Already we know that there will have to be fresh decisions and new priorities. Even in our own affluent countries, we will have to learn to do with less and to do without – it will be an unattractive lesson for consumerized Christians. For those of us who are poor, the impact is hardly conceivable – health poverty, fuel poverty and so many other descriptions and definitions of poverty. Infrastructure in terms of healthcare, education and human dignity – tangible expressions of justice and righteousness – these will largely disappear to the utter confusion and deep sense of betrayal of those whose need is their trust. In the years of plenty and in the years of peace, politicians have, with a massive degree of self-indulgence, squandered their patrimony for the sake of outmoded ideologies, narrow party political ends and for a form of in-house Russian Roulette. We have been expected to applaud their immature fumblings towards co-operation and their staggerings towards establishing a new society in Northern Ireland. It seems as if the party is over. The most worrying thing is that nature abhors a vacuum. In all of this we have not even begun to consider those for whom life is an insurmountable struggle for water, sanitation, food and dignity. Aid Agencies structurally need our support as never before – and urgently.

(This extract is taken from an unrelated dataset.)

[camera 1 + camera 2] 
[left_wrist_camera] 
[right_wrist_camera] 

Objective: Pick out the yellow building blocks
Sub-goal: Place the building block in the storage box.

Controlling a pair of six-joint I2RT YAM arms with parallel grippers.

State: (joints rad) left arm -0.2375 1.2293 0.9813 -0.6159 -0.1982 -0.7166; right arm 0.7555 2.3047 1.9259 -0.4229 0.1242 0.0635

Christmas is Christmas! Christmas offers still to a world which is betimes cynical and careless, indifferent and contemptuous the glorious news of the Prince of Peace as the child in the manger. Such news still can make us pause in wonder. Such news still can inspire us as disciples of Jesus Christ to hold fast to the broad picture, to make the connections between big and small in a way which is authentic in being generous and is generous in being inclusive. Let us, therefore, hasten in heart and mind to Bethlehem, the small place with a big history ahead of it.

Isaiah 9:6: For a child has been born to us, a son is given to us; he will bear the symbol of dominion on his shoulder, and his title will be: Wonderful Counsellor, Mighty Hero, Eternal Father, Prince of Peace.